Department of Thoracic and Cardiovascular Surgery, Seoul St. Mary's Hospital, College of Medicine, The Catholic University of Korea, Seoul, Korea.
Ann Thorac Surg. 2013 Dec;96(6):2198-202. doi: 10.1016/j.athoracsur.2013.06.079. Epub 2013 Sep 10.
Airway compression caused by an enlarged right pulmonary artery (RPA) in patients with a large shunt can usually be managed with intracardiac repair and concomitant anterior aortopexy. However, anterior aortopexy can be less effective or even dangerous in patients with coexisting arch anomaly due to excessive tension at the arch repair site. We have adopted anterior translocation of RPA without aortic transection in the group of patients with a high risk of postoperative airway compression. We reviewed the early and midterm results of this technique.
From February 2006 to January 2013, 8 patients underwent RPA anterior translocation as a concomitant procedure in one-stage repair of ventricular septal defect (VSD) and aortic arch anomaly to avoid postoperative airway problems. The enlarged RPA was disconnected from the main pulmonary artery (MPA) at its origin and was relocated anterior to the ascending aorta, and subsequently reimplanted to the U-shaped trapdoor incision at the anterolateral MPA wall. The mean age at operation was 34 days (median, 14 days, 6 to 77 days), and the mean body weight was 3.6 kg (2.15 to 5.5 kg). All patients had coarctation of the aorta and VSD except 1 who had aortic arch interruption. Five patients were dependent on a ventilator preoperatively. Six patients had evidence of preoperative bronchial compression (left; 4, right and left; 2), and 2 had a high probability of postoperative bronchial compression due to unusual anterior location of the descending aorta.

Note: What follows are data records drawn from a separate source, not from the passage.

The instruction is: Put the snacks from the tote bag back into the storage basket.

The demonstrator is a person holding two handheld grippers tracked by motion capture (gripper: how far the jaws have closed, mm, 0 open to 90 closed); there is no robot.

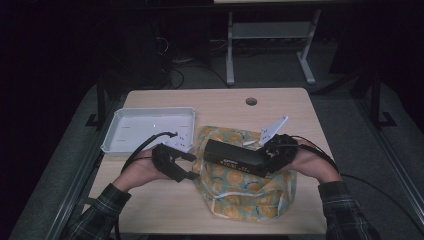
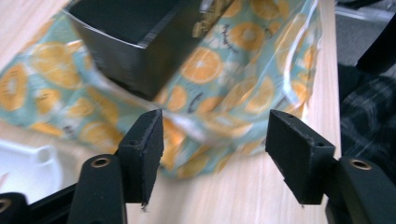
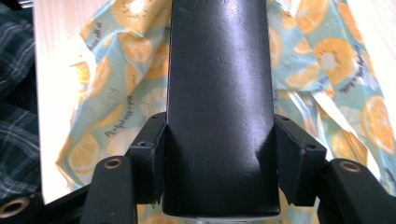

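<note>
Nearest the person, the left gripper [image 1: 186, 166] hangs just off the left edge of the orange-print bag [image 1: 240, 197], its jaws apart with nothing between them; in the left gripper view the two black pads frame bare table [image 2: 261, 196] and the bag's crumpled near hem [image 2: 210, 135], without touching it. The bag lies flat on the wooden table, teal with orange slices, wrinkled and limp, so it will likely shift or fold if only one side is pulled. Lying across it is the black box [image 1: 235, 157], long and narrow, matte with a faint sheen and a small label on its side; its long axis runs left to right across the table, tilted slightly away at the left end. The right gripper [image 1: 270, 155] is clamped on the box's right end, pads pressed against both long sides, as its own view shows [image 3: 219, 93]. The box's free left end points straight at the left gripper, which is the nearer tool to the bag's mouth, so the coming move probably turns on that hand opening the bag. Beyond, at the table's left rear, sits the white tray [image 1: 115, 132], empty as far as I can tell.
</note>
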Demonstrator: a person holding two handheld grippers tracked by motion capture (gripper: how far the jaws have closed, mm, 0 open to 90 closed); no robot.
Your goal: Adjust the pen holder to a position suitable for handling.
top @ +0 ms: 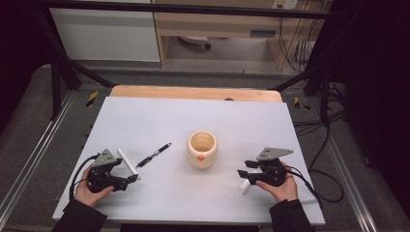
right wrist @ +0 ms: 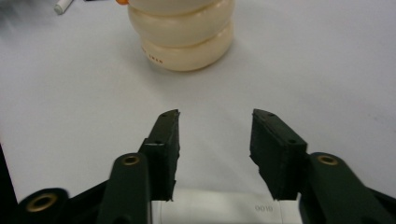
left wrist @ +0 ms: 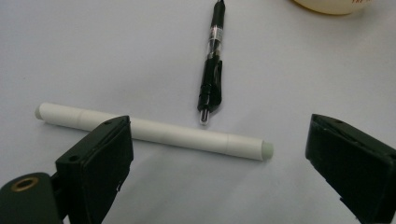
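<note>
Lying just ahead of the left hand-held gripper (left wrist: 219,154), whose jaws stand wide apart, a white marker (left wrist: 154,132) rests flat on the table (top: 159,121) beside a black pen (left wrist: 212,65). The right hand-held gripper (right wrist: 215,140), jaws partly apart, straddles another white tube (right wrist: 233,207). A cream cup (top: 202,150) stands between them, bare table beyond.

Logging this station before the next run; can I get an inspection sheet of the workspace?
Surface: pale grey table, flat.
Job's things: white marker between the open jaws of the left hand-held gripper, untouched; second white marker lies under the right hand-held gripper, jaws apart.
Clutter: black pen; cream cup, upright, mid-table.
Cables: one trails from each gripper; more on the floor, right.
Surroundings: black frame, wooden cabinet behind.
</note>
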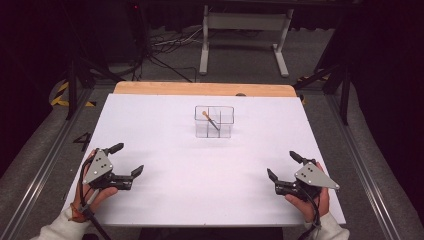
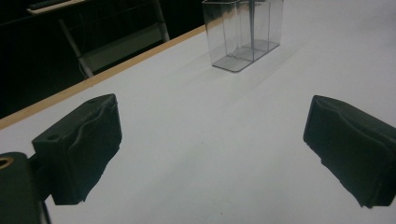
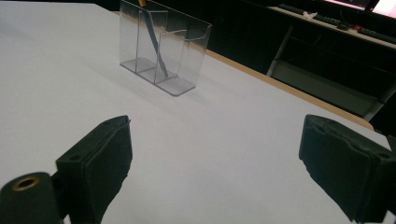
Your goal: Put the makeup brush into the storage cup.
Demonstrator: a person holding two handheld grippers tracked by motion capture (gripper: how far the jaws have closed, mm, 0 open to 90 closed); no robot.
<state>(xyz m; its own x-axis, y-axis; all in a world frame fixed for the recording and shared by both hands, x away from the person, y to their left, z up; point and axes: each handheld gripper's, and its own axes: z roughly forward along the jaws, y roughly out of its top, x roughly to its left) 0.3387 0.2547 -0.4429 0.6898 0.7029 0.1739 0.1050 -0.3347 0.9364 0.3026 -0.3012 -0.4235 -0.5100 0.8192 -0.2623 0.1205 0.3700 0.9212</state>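
Observation:
A clear plastic organiser [image 1: 214, 121] with several compartments stands upright at the middle of the white table, a little toward the far edge. A thin stick [image 1: 211, 121] with a tan tip leans inside it. My left gripper [image 1: 126, 159] rests near the front left corner, held by a hand, jaws wide apart and empty. My right gripper [image 1: 282, 165] sits near the front right corner, also open and empty. The left gripper view looks at the organiser [image 2: 243, 32] far ahead between its pads [image 2: 79, 144]. In the right gripper view the organiser [image 3: 161, 46] and stick [image 3: 156, 46] stand ahead left.
The white table top [image 1: 165, 130] has a wooden strip [image 1: 200, 89] along its far edge. Behind it stand a white desk frame [image 1: 245, 35] and cables on the grey floor. Metal rails run along both sides of the table.

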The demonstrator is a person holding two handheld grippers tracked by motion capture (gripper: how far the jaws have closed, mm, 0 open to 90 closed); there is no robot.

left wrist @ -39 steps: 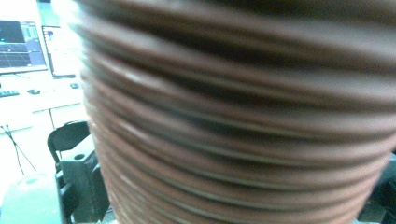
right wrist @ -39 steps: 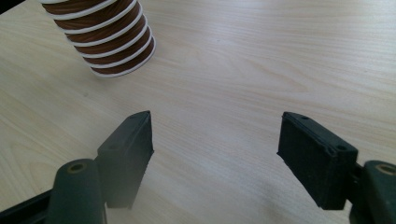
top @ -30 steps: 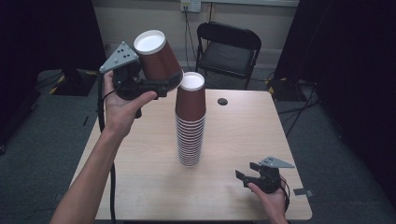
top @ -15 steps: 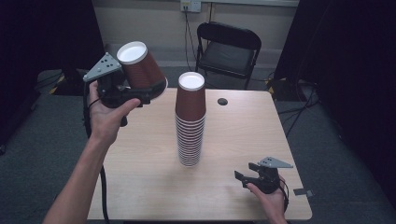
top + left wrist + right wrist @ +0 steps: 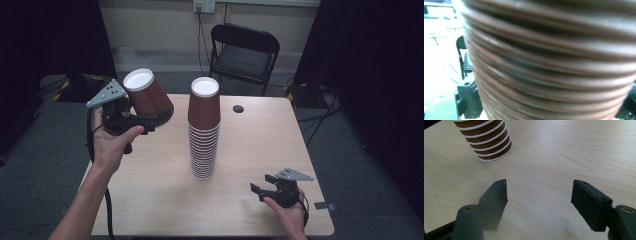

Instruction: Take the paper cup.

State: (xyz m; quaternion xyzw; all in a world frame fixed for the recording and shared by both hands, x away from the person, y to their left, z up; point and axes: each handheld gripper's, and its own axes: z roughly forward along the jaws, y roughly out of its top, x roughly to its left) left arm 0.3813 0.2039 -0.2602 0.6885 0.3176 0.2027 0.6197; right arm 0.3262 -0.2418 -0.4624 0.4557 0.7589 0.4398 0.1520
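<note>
The left gripper (image 5: 150, 119) is clamped on a brown paper cup (image 5: 148, 95), held in the air over the left edge of the surface (image 5: 150, 200). The cup is tilted: its white base faces up and toward the camera in the high view, while its open mouth points down and to the right, toward the tall stack of cups (image 5: 203, 130). The gripper's jaws close on the cup near its wider, lower end, with the grey three-cornered plate sitting just left of the cup's base. In the left gripper view, the ribbed brown wall of stacked cups (image 5: 549, 62) sits very close in front of the lens (blurred, so the jaws themselves cannot be made out there).

The stack stands upright, mouth down, near the middle of the surface, well apart from the held cup and not touching it. Behind it, a small dark round spot (image 5: 238, 108) lies on the surface, and a black folding chair (image 5: 243, 52) stands beyond the far edge.

The right gripper (image 5: 261, 188) rests low near the right front corner of the surface, its jaws standing wide apart with nothing between them; in the right gripper view the bottom rims of the stack (image 5: 486, 142) show ahead and to the left, well clear of the jaws.
</note>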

There was no early or late death. There were no postoperative airway problems such as reintubation or left lung atelectasis. Widely patent RPA was confirmed on postoperative computed tomographic angiography in all patients. The mean follow-up duration was 54.0 ± 17.1 months. One patient required balloon angioplasty for mild stenosis at the clamping site 3 years after the operation. All patients had no RPA stenosis at the latest follow-up evaluation.
Anterior translocation of the RPA as a concomitant procedure in one-stage repair of VSD and arch anomaly is a safe and effective procedure to avoid postoperative airway problems in high-risk patients.
在分流较大的患者中,由于右肺动脉(RPA)增大导致的气道压迫通常可以通过心内修复和同期进行的主动脉前固定术来治疗。然而,在伴有弓部异常的患者中,由于弓部修复部位的张力过大,主动脉前固定术可能效果不佳甚至有危险。我们对一组具有术后气道压迫高危风险的患者采用了不切断主动脉的 RPA 前移位术。我们回顾了这项技术的早期和中期结果。
自 2006 年 2 月至 2013 年 1 月,8 例患者在一期修复室间隔缺损(VSD)和主动脉弓畸形时同期行 RPA 前移位术,以避免术后气道问题。将增大的 RPA 在其起源处与主肺动脉(MPA)断开,并将其向前移位至升主动脉前方,然后重新植入到 MPA 前外侧壁的 U 形活瓣切口处。手术时的平均年龄为 34 天(中位数,14 天,6 至 77 天),平均体重为 3.6 公斤(2.15 至 5.5 公斤)。除 1 例主动脉弓中断外,所有患者均伴有主动脉缩窄和 VSD。术前有 5 例患者依赖呼吸机。6 例患者有术前支气管压迫的证据(左侧 4 例,右侧和左侧 2 例),2 例由于降主动脉异常的前位,有术后支气管压迫的高概率。
无早期或晚期死亡。无再插管或左肺不张等术后气道问题。所有患者术后 CT 血管造影均证实 RPA 通畅。平均随访时间为 54.0±17.1 个月。1 例患者术后 3 年因夹闭部位轻度狭窄行球囊血管成形术。所有患者在最新随访评估时均无 RPA 狭窄。
在一期修复 VSD 和弓部异常时同期行 RPA 前移位术是一种安全有效的方法,可以避免高危患者术后气道问题。